Tunnel Study Shows Promise for Better Emergency Communications

In a discovery that may lead to better communications in underground mines and subways, researchers at the National Institute of Standards and Technology have confirmed that underground tunnels can have a frequency "sweet spot" where signals may travel several times farther than at other frequencies, NIST announced Tuesday. They used new data to confirm models developed in the 1970s.

The optimal frequency depends on the dimensions of the tunnel. For a typical subway-sized tunnel, the sweet spot is in the frequency range 400 MHz to 1 gigahertz (GHz). The research was supported in part by the U.S. Department of Justice and the Department of Homeland Security; it is published in a NIST series contributing to the first comprehensive public data collection on radio transmissions in large buildings and structures(www.boulder.nist.gov/div818/81802/MetrologyForWirelessSys/).

NIST said the data will support the development of open standards for the design of optimal systems, especially for emergency responders, adding that NIST researchers "were surprised by how much farther signals at the optimal frequency traveled in above-ground building corridors, as well as underground." Lead author Kate Remley said the results may help in designing wireless systems that improve control of search-and-rescue robots in subways. Some hand-held radios used by emergency responders for voice communications already operate within the optimal range for a typical subway, between around 400 MHz and 800 MHz. To provide the broadband data transfer capability desired for search and rescue with video (a bandwidth of at least 1 MHz), a regulatory change would be needed, Remley said.
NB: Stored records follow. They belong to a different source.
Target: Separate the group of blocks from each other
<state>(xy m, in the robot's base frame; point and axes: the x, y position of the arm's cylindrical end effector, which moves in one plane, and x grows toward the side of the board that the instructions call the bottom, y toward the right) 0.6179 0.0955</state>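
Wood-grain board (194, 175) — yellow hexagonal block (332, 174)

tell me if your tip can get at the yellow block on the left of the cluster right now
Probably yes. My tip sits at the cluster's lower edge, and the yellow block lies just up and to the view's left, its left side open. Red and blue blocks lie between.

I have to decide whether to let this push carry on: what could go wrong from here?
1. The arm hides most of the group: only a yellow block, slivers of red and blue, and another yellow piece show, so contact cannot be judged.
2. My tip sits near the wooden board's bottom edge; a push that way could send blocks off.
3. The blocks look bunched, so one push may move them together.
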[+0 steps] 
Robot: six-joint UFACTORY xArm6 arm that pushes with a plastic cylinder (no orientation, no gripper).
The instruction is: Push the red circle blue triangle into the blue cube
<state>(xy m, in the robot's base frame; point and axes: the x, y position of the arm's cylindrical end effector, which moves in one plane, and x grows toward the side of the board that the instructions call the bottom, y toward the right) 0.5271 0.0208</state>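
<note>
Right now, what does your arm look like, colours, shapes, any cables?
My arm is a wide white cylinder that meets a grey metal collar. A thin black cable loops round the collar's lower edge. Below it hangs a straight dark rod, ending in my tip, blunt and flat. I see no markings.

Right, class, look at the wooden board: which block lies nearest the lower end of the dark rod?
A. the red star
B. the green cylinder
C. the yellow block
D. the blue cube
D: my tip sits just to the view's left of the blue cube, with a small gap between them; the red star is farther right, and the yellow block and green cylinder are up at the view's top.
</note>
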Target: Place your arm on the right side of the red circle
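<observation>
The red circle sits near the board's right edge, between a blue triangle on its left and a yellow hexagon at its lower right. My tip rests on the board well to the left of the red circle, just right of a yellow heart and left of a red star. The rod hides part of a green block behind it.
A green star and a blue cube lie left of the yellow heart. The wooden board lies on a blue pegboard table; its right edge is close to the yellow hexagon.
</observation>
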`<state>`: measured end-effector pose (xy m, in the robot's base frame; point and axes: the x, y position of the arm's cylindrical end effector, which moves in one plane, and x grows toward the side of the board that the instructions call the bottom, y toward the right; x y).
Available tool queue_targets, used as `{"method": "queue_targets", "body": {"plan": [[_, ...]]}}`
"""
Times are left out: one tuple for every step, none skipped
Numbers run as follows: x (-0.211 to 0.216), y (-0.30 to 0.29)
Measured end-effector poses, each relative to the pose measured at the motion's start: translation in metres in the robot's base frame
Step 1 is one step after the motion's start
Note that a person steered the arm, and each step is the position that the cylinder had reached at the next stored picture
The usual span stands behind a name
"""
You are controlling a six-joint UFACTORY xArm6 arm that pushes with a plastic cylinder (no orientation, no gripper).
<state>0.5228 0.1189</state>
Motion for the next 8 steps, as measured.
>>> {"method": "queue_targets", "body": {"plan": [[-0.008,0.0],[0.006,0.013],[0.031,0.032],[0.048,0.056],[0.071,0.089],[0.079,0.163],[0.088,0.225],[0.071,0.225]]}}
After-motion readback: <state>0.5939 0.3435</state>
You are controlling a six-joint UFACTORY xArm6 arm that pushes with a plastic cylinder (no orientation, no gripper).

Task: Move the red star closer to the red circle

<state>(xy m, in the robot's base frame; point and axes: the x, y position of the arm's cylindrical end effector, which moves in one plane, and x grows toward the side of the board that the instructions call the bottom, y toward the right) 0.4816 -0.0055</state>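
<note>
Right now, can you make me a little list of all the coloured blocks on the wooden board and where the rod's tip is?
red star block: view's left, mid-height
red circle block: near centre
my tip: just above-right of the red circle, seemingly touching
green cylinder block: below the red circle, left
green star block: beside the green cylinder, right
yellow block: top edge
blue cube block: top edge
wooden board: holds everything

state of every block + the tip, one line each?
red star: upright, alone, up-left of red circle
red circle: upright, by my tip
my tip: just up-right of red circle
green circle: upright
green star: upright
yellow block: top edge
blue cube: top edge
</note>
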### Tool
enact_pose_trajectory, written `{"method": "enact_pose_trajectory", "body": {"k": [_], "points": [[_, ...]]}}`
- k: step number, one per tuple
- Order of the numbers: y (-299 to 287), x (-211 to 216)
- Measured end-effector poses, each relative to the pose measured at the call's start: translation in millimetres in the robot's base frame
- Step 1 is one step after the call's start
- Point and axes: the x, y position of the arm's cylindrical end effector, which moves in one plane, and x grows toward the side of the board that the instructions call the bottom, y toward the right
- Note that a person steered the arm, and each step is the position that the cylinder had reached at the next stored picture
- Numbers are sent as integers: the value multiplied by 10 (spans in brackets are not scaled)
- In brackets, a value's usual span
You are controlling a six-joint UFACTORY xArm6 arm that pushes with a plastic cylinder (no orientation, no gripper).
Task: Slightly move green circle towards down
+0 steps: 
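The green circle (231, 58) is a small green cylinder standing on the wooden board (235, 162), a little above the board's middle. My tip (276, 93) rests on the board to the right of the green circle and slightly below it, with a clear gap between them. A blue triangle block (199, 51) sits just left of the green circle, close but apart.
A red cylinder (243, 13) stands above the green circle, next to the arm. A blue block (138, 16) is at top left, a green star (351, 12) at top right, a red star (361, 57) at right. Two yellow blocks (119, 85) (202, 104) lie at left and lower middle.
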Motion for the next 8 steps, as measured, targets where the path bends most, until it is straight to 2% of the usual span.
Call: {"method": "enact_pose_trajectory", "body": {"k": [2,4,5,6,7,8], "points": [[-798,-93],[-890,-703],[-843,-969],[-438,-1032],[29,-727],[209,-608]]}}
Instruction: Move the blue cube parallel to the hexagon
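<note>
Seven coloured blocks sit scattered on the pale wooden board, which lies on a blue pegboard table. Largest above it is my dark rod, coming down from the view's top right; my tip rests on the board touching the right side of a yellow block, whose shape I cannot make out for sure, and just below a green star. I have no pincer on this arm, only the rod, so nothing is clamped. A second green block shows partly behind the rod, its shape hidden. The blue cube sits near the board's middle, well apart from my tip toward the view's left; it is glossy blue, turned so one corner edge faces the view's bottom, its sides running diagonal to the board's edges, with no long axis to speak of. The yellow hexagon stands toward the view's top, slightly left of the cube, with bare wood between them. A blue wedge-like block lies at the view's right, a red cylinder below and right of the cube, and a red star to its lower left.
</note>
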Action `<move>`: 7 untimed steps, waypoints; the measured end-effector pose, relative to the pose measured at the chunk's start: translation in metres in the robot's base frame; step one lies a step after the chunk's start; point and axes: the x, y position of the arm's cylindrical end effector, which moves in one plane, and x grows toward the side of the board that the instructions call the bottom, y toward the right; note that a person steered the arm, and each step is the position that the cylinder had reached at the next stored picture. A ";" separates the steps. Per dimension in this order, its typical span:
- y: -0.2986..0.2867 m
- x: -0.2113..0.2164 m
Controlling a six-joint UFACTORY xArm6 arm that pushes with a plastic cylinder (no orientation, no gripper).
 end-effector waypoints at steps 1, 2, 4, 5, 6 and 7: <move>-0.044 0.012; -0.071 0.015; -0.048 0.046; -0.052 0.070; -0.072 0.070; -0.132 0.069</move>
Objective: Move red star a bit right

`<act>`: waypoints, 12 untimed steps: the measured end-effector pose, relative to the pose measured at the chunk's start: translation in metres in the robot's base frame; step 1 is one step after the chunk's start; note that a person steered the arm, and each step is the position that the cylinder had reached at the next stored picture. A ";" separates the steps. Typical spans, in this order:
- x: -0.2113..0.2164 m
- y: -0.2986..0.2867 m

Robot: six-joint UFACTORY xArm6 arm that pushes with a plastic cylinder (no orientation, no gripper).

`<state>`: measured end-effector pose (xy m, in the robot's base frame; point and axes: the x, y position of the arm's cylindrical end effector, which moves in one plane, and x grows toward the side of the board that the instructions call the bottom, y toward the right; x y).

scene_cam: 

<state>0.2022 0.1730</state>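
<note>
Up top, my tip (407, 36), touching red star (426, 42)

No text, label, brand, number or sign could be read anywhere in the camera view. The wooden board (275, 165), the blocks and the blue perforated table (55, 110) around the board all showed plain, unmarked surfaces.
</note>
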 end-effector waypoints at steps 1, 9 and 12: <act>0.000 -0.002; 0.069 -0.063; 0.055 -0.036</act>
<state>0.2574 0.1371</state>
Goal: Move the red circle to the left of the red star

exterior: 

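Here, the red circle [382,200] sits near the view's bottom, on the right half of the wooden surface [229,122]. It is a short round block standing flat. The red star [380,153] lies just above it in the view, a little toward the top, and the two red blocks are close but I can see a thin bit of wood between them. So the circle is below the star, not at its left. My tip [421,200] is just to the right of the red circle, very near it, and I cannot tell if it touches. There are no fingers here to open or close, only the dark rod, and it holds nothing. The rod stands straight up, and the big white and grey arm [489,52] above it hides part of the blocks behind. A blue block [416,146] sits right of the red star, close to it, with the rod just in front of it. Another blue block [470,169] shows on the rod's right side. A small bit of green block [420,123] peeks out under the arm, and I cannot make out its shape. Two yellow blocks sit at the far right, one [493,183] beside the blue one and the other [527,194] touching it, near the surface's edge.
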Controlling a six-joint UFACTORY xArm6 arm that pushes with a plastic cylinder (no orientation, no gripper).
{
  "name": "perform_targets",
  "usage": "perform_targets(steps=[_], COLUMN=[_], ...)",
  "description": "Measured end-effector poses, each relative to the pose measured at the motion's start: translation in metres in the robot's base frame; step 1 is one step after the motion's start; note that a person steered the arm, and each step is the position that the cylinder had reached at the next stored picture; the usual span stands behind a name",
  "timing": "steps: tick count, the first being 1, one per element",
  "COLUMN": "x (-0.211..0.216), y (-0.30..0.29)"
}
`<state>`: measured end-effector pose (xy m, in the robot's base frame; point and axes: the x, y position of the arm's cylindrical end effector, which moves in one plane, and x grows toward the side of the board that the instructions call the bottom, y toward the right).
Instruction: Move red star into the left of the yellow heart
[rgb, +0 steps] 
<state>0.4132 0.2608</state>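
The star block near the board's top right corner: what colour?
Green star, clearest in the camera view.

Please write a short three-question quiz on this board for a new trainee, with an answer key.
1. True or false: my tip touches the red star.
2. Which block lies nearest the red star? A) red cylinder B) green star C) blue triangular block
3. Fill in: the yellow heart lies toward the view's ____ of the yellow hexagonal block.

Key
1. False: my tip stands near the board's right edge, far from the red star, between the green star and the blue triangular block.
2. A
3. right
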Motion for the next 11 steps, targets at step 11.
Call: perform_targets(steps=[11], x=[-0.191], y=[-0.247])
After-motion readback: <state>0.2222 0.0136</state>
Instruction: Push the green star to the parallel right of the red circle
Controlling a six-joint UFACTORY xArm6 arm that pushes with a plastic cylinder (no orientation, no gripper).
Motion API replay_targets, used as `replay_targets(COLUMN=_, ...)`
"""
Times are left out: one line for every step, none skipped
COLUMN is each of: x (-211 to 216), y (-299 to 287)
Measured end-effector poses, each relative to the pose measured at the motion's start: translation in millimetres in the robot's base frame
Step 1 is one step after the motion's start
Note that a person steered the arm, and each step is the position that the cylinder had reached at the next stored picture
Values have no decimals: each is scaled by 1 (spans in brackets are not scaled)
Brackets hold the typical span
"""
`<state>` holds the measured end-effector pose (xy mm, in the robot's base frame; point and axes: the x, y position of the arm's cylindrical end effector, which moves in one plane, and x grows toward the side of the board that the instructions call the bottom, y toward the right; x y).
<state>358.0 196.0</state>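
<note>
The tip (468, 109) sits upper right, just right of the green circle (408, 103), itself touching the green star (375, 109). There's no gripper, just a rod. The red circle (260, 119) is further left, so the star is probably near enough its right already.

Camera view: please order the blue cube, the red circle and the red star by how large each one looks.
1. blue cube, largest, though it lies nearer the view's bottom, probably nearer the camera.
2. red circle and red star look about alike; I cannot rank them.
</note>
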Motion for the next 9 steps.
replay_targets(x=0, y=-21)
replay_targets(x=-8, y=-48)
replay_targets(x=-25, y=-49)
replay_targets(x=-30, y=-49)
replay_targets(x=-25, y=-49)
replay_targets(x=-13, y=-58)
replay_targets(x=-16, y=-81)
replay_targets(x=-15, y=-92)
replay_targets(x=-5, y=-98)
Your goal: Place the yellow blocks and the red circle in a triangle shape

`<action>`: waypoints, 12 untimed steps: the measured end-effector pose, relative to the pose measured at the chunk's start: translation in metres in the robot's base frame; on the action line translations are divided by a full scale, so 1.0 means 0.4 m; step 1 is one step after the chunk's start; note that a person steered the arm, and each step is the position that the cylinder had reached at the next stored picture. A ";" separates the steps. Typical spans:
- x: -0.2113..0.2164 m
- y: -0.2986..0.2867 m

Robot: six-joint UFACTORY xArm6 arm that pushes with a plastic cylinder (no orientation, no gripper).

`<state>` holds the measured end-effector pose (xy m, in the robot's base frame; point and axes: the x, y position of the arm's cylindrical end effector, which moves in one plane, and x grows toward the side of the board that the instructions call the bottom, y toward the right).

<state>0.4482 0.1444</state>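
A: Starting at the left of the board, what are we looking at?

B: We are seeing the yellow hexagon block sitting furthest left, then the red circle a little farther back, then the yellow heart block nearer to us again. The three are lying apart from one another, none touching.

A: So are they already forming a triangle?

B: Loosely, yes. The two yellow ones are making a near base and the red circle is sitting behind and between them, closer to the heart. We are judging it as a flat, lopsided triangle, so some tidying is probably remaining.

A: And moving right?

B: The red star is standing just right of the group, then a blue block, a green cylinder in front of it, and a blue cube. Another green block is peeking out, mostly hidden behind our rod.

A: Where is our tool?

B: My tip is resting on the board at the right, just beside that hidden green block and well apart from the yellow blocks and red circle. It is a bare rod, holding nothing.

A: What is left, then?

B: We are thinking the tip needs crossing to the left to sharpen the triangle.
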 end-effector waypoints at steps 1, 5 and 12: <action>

The tunnel studies were performed in 2007 at Black Diamond Mines Regional Park near Antioch, Calif. NIST said tunnels can channel radio signals in the right frequency range because they act like giant waveguides -- pipelike channels that confine and direct microwaves on integrated circuit wafers and in antenna feed systems and optical fibers. The channel shape reduces the losses caused when signals are absorbed or scattered by structural features.